Ivy lo guardò sorridendo. «Cinque» disse felice, e Louis sorrise di rimando. Quanto era bella quando sorrideva, peccato per il carattere di merda che si ritrovava. Eppure in quel momento stavano sostenendo entrambi una conversazione civile senza prendersi a parole pesanti.
«Oh, è piccolina allora! Ha i capelli rosa?» chiese allora, e il sorriso sul volto di Ivy si spense così rapidamente che Louis rimase allibito, ponendo fine alla magia.
«Ti sembra divertente?»
«Non ne avevo l'intenzione» si difese lui, poi Ivy gli diede le spalle e iniziò a correre verso le casse, il cestino che le dondolava rapido sul fianco. «E dai Ivy, stavo scherzando.»
«Sei bravo solo in quello, infatti» disse e poi si girò di scatto. «La smetti di seguirmi, per favore?» disse con il sarcasmo che traboccava in ogni sua richiesta.
Louis si mise in fila alla cassa alla sua destra, mentre lei si metteva a quella sulla sinistra, lo sguardo puntato dritto avanti a sè, mentre quello di lui le stava ancora addosso come se costituisse un secondo strato di vestiti.
La cassiera pagò subito la sua confezione di uova, e Louis ne approfittò per vedere Ivy che aveva già finito di pagare e metteva tutto nelle buste. Si affrettò a superare la gente che si era fermata in prossimità dell'uscita del supermercato e cercò di raggiungerla mentre, piano, Ivy superava le porte scorrevoli. «Aspetta Ivy!» urlò, raggiungendola e bloccandole il braccio.
Lei si girò, «Non toccarmi» disse piano, con le labbra strette, infastidita. Louis guardò il muro alla sua destra.
«Scusami, ok?» sputò fuori esasperato. «Spesso non mi rendo conto che quello che dico può dare fastidio, parlo senza pensare. Perdonami, non volevo offendere te o tua cugina facendo quella battuta sui capelli.»

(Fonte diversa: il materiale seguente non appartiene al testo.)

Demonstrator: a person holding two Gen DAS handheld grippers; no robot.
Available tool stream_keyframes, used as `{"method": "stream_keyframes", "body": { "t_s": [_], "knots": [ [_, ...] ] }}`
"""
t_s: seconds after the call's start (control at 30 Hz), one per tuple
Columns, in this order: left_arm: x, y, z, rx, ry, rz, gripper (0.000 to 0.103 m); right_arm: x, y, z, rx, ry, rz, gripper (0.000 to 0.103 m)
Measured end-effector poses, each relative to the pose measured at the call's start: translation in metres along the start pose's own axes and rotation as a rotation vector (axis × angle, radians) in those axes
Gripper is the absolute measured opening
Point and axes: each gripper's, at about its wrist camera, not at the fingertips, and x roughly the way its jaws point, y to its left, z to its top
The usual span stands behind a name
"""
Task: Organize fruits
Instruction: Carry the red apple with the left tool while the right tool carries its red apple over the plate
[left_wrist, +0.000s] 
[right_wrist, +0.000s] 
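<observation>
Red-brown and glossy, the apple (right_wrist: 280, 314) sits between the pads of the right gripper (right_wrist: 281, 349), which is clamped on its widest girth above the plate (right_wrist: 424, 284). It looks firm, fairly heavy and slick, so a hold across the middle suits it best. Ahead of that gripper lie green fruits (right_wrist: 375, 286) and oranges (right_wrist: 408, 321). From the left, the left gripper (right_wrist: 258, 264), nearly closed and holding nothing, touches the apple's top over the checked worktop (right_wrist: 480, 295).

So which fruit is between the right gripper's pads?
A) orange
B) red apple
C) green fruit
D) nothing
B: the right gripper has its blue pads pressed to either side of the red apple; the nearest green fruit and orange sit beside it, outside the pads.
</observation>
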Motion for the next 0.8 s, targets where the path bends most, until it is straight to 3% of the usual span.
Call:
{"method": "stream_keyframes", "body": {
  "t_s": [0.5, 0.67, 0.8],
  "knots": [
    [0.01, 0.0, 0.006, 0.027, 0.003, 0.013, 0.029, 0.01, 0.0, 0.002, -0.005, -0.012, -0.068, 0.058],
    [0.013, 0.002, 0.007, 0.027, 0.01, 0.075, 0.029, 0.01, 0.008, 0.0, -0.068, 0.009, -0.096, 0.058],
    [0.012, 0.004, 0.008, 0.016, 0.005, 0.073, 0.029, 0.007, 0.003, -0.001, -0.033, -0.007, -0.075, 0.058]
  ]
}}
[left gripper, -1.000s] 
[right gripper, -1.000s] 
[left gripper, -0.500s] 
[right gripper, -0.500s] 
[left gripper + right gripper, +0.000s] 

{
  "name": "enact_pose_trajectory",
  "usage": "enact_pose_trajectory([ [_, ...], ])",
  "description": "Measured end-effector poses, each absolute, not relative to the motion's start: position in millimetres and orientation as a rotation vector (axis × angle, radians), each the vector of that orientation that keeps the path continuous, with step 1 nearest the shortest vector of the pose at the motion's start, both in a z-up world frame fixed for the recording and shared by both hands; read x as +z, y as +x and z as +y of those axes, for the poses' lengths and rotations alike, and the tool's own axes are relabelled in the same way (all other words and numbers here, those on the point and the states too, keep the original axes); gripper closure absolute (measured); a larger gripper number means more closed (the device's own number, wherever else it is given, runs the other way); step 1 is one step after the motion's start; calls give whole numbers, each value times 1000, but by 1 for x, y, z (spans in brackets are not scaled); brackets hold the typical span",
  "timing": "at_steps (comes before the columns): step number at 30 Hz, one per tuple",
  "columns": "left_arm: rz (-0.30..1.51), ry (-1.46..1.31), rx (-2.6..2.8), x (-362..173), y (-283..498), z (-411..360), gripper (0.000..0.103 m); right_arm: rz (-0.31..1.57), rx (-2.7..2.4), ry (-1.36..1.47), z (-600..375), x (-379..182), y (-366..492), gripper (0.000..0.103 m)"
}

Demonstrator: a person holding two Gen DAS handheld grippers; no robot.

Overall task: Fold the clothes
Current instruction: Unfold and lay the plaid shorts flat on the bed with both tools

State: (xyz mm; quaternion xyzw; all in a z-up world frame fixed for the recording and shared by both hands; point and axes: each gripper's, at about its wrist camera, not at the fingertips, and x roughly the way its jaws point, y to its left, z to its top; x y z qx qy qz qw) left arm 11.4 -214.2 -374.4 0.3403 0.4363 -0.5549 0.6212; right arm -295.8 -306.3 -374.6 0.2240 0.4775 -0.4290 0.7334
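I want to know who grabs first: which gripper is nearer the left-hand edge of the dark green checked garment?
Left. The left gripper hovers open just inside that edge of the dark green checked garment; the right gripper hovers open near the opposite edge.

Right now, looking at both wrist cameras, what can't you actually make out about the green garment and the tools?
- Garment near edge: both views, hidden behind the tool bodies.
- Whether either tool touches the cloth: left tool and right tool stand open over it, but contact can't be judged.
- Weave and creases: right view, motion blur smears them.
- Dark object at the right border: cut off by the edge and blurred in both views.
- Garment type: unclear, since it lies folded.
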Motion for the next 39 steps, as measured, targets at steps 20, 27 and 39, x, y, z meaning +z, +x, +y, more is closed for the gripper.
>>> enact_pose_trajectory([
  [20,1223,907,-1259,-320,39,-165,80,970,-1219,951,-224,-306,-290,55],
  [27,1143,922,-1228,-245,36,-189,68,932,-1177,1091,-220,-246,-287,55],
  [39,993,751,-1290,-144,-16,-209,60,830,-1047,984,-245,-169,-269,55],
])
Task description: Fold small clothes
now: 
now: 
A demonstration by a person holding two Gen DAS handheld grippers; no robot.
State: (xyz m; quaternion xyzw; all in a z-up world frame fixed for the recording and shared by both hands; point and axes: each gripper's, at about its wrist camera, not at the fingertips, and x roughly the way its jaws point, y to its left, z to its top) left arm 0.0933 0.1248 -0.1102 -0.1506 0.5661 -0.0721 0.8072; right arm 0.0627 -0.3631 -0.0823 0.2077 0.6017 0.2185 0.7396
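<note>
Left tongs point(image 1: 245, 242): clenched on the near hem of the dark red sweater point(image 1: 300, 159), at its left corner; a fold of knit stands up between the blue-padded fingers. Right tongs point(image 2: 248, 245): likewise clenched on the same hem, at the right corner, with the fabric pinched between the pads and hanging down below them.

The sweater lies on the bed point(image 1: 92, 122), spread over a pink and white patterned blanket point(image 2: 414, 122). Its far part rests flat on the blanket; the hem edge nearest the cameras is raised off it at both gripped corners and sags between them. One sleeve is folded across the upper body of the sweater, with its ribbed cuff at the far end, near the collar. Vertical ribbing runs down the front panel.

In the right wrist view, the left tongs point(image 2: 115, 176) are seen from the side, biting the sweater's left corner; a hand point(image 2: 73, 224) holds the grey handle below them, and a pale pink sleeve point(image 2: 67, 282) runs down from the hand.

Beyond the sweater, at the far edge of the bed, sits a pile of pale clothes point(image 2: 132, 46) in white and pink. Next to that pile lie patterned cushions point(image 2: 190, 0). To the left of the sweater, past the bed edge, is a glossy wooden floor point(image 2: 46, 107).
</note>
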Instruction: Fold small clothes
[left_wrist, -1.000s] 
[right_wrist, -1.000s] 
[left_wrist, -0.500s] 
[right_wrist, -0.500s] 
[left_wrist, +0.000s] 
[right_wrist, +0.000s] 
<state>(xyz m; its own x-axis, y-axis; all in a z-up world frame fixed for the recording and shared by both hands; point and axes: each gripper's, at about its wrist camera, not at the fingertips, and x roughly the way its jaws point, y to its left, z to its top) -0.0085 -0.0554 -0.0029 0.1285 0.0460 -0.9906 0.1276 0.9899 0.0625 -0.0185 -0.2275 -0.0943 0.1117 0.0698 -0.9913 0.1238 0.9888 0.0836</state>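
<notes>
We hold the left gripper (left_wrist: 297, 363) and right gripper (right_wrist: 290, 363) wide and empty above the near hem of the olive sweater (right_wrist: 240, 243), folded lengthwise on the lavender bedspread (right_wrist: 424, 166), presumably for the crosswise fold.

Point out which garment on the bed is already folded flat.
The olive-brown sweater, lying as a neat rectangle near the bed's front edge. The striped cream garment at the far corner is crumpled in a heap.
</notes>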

Ivy, con le buste della spesa in mano, piegò le braccia sui fianchi. «Non ti scusi facilmente, vero?» disse senza alcuna malizia nascosta dietro quelle parole atone e melliflue.
Louis sollevò le spalle, «Non lo faccio quasi mai, sei tu che mi induci a comportarmi in un determinato modo.»
Ivy sollevò un angolo delle labbra, e Louis piantò i suoi occhi in quelli scuri della ragazza. «Se vuoi che accetti questo tuo tentativo di scusarti, portami le borse» disse lei sollevando le braccia e stendendole di fronte al ragazzo.
Louis gonfiò il petto e gliele prese, nonostante in mano reggesse la sua con le uova.
«Vieni, ho la macchina» disse, e quando imboccò la via non potè che sorridere.
Ivy rimase in silenzio, le mani nelle tasche posteriori del jeans e le labbra strette mentre fischiava leggermente. In prossimità della macchina, Louis sollevò le braccia in aria per liberare i fianchi. «Prendimi le chiavi dalla tasca, per favore.»
Ivy si bloccò di colpo e storse il naso, poi infilò due dita nella tasca destra del pantolone del ragazzo, tirando fuori il mazzetto di chiavi. Louis sentì una scarica elettrica attraversargli le gambe, ma si impose di non prestarci troppa attenzione e le fece schiacciare il pulsante di apertura. Lasciò le buste sui sedili posteriori e fece accomodare Ivy sul sedile del passeggero. «Però» disse lei una volta che si fu chiusa la portiera alle spalle, «Bella macchina.»
«Grazie, un regalo dei miei» rispose Louis infilando le chiavi e mettendo in moto.
«Una famiglia di ricconi, eh?» gli fece il verso la ragazza mettendosi la cintura, e Louis sollevò un sopracciglio.
«Per niente» appuntò, guardandola, «Solo perché ho una macchina mia non significa che abbiamo i soldi che ci escono dal culo.»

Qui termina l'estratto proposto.